[One-Shot] Tear

145 24 25
                                    

Author: aestechic (Ex-Member)

"Nenek bilang aku tidak boleh menangis.

Tetapi kata nenek ada tempat dimana aku bisa melakukannya.

Di toilet,

dan dipelukan papa."

---

Tear

WARNING: AU, OOC , contains of sad and angst. I hope i got that feels.

Aestechic proudly present, please enjoy it!

---

Hari ini sama dengan hari-hari sebelumnya. Aku bekerja keras melanjutkan usaha cafe ini dengan setengah hati. Ingin rasanya aku berhenti saja dan menutup cafe ini, tetapi aku tak bisa. Bayangan mendiang istriku selalu terbayang. Cafe ini, cafe yang aku dirikan bersamanya. Dari sekedar kedai kopi sederhana hingga menjadi cafe dengan pelanggan tetap. Aku mentap sekeliling, seluruh sudut cafe ini penuh dengan kenangan akan dirinya. Membuatku rindu dan sesak.

Aku baru berumur dua puluh tujuh tahun, memiliki usaha yang sukses seperti ini harusnya membuatku bahagia. Tapi percuma, kebahagiaanku telah lama direnggut paksa dariku. Menjalani hari-hari dengan hanya bekerja dari pagi hingga cafe tutup. Jika merasa suntuk aku menghabiskan uangku hanya untuk minum. Stres, aku butuh pelampiasan. Yang dapat membuatku melupakan kenyataan hanya untuk sesaat. Kenyataan bahwa aku bertemu dengannya, berkencan dengannya dan akhirnya menikah dengannya. Kenyataan itu tak lebih dari sebuah kesalahan.

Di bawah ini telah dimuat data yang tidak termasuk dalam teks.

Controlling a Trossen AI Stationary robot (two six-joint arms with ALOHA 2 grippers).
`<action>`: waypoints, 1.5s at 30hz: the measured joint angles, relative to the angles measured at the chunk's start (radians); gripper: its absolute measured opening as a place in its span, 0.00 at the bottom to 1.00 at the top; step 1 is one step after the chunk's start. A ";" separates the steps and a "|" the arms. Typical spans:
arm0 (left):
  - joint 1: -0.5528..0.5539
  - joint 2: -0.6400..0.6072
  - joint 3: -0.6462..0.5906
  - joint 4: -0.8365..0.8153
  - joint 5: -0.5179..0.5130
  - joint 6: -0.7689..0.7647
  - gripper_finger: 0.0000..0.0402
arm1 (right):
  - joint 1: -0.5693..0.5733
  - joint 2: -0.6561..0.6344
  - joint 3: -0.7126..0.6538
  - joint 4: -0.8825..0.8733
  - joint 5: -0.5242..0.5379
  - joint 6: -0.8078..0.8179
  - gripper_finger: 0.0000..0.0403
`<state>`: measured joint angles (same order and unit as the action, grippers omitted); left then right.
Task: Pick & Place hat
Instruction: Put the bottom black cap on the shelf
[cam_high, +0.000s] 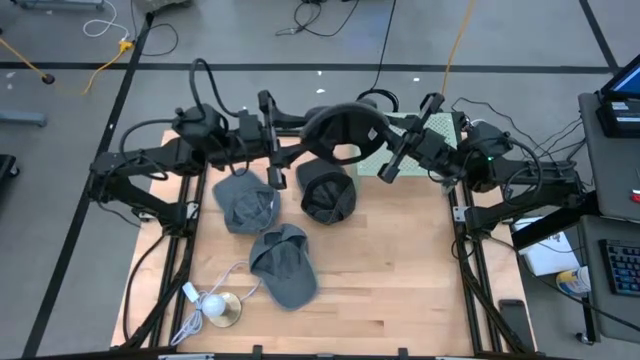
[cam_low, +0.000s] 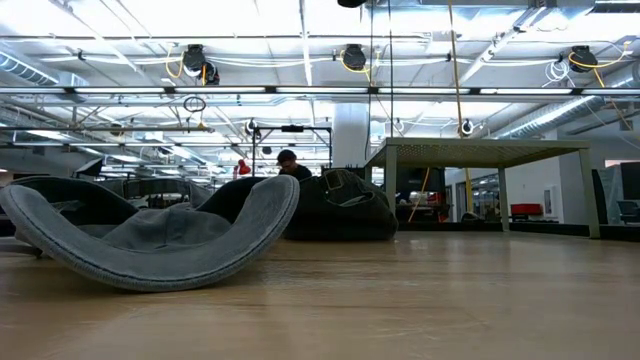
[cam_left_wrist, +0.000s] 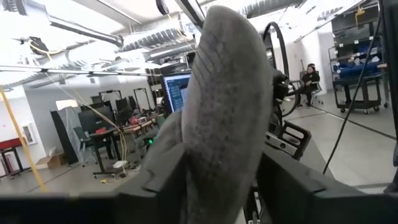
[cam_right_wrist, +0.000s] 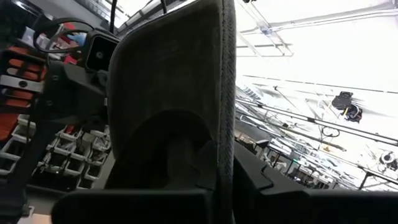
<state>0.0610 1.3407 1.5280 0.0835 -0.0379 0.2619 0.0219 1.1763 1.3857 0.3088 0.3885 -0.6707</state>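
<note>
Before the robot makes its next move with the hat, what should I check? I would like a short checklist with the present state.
1. Right gripper shut on the raised hat: ok.
2. Left gripper closed on the same hat's edge: ok.
3. How high the raised hat is above the table: cannot tell.
4. Bare wood free for placing, on the table's right half: ok.
5. Three other hats lie flat, none gripped: ok.
6. White cable with gold disc at the front left, away from both arms: ok.
</note>
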 joint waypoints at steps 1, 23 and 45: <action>-0.002 0.000 0.000 0.002 -0.004 -0.001 0.39 | 0.000 0.000 0.000 0.000 0.000 0.005 0.04; -0.005 -0.012 0.000 0.048 -0.035 0.247 0.03 | 0.148 -0.120 -0.001 -0.396 0.082 0.611 0.57; 0.005 -0.099 0.000 -0.021 0.566 0.488 0.02 | 0.094 -0.271 -0.001 -0.767 0.012 1.430 0.56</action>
<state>0.0658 1.2416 1.5284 0.0624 0.5276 0.7503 0.1158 0.9054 1.3846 -0.4586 0.4002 0.7594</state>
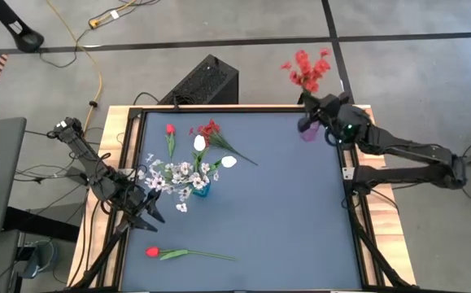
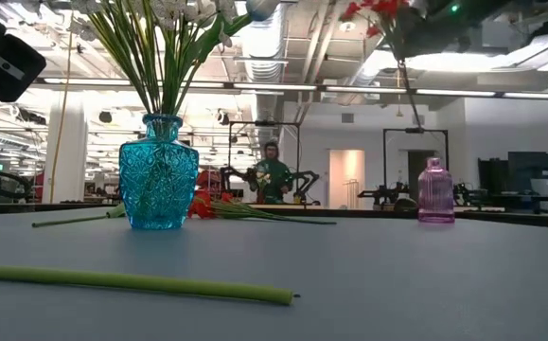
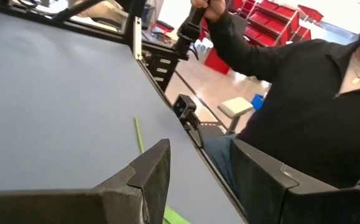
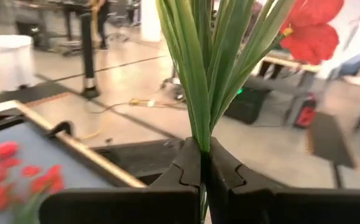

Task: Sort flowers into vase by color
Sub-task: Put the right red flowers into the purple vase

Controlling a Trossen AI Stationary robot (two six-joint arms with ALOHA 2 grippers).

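Note:
My right gripper [image 1: 316, 106] is over the table's far right corner, above a small pink vase [image 1: 308, 132], and is shut on a red spray of blossoms [image 1: 307, 70]. A blue glass vase [image 1: 200, 190] with white sprays [image 1: 174, 175] stands left of centre. A red tulip [image 1: 152, 252] lies near the near edge, its stem [image 2: 132, 281] pointing right. Another red tulip [image 1: 170, 130], a red spray [image 1: 211, 129] and two white tulips [image 1: 199, 143] lie behind the blue vase. My left gripper [image 1: 150, 210] hovers open left of the blue vase. My right gripper [image 4: 201, 146] pinches the red spray's bundle of green stems and leaves [image 4: 199, 124] between its two fingers. The blossoms [image 4: 310, 31] stand beyond the fingers. The spray is lifted clear of the table, its stem [image 2: 403, 80] hanging down above the pink vase [image 2: 434, 194].
A black box [image 1: 207, 81] sits off the table's far edge. The table's raised frame [image 1: 349, 175] runs along its sides. A person in black [image 3: 304, 93] sits by the near edge. Bare blue tabletop spans the middle and right [image 1: 292, 220].

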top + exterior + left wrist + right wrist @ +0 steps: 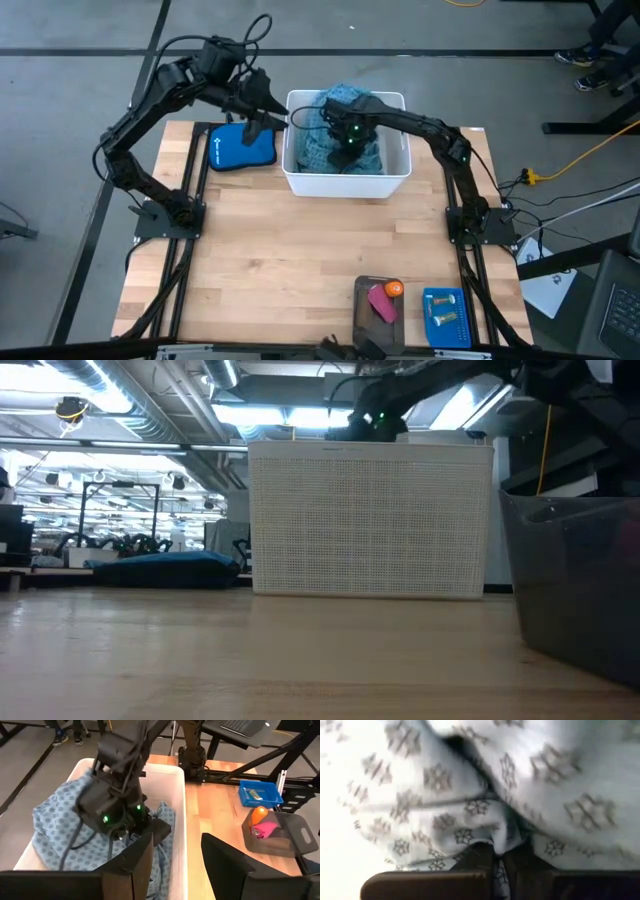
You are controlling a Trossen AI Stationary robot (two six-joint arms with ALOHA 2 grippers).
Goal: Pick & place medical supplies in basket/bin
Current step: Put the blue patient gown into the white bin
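Only my left wrist view shows the left gripper (175, 865) spread empty beside the white tub (345, 180). Right gripper (500, 857) pinches the bunched, star-printed teal cloth (330, 150) inside, at 12 o'clock.

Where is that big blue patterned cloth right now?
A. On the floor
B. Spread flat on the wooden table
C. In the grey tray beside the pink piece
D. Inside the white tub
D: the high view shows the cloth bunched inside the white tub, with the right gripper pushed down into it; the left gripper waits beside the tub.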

Penat, aku keluar dari ruangan dan memantau langsung kinerja pegawaiku. Aku duduk di balik kasir dan melihat ke sekeliling. Suasana cafe cukup ramai, sampai pandanganku teralih ketika mendengar bunyi lonceng –pertanda ada pelanggan yang datang—dari arah pintu. Siluet anggun itu berjalan perlahan ke arahku. Lidahku kelu seketika ketika menatap sosoknya,

"Ibu.."

---

Hening, aku mengaduk kopi perlahan. Sedangkan Ibu menghirup aroma teh nya lama kemudian disesapnya. Kikuk yang aku rasakan ketika harus bertatap muka dengan Ibu. Tidak, dia bukan ibu kandungku. Ibuku sudah lama tiada, bahkan sebelum aku bisa mengingat wajahnya. Ibu yang di depanku ini adalah sesosok wanita yang sudah ku anggap sebagai ibu sendiri, Ibu ini adalah Ibu mertuaku. Ibu dari mendiang istriku.

"Sudah lama kau tak pulang," Ucap Ibu setelah meletakkan cangkir tehnya. Ia kemudian menatapku dan tersenyum lembut seperti biasanya.

Aku hanya dapat tersenyum simpul, "Tidak bu, aku tidak akan pulang ke sana."

Senyum ibu berubah, ia memandangiku miris. Ia terdiam sesaat kemudian disesapnya lagi teh yang masih hangat itu.

"Jika kau tak pulang, kami tak apa. Aku dan ayah Shia tidak mempermasalahkannya. Ibu sudah cukup mengerti, melanjutkan cafe ini tentu saja berat bagimu. Apalagi untuk pulang ke rumah," jelas ibu.

Disaat seperti ini lah aku merasa tak enak pada ibu. Ibu yang dahulu membuatku merasakan kasih sayang seorang ibu yang tak pernah kudapatkan. Aku tahu ia kecewa, namun aku tak dapat berkata apapun. Rasaku bisa mati jika kembali ke tempat itu.

"Jungkook, ibu hanya dapat berpesan. Jangan lupa untuk makan, jangan tinggalkan tidurmu, jaga kesehatanmu. Ibu tak ingin Shia mendatangiku dalam mimpi dan memarahi Ibu karena tak bisa memperhatikanmu sama seperti dia memperhatikanmu," pesan ibu.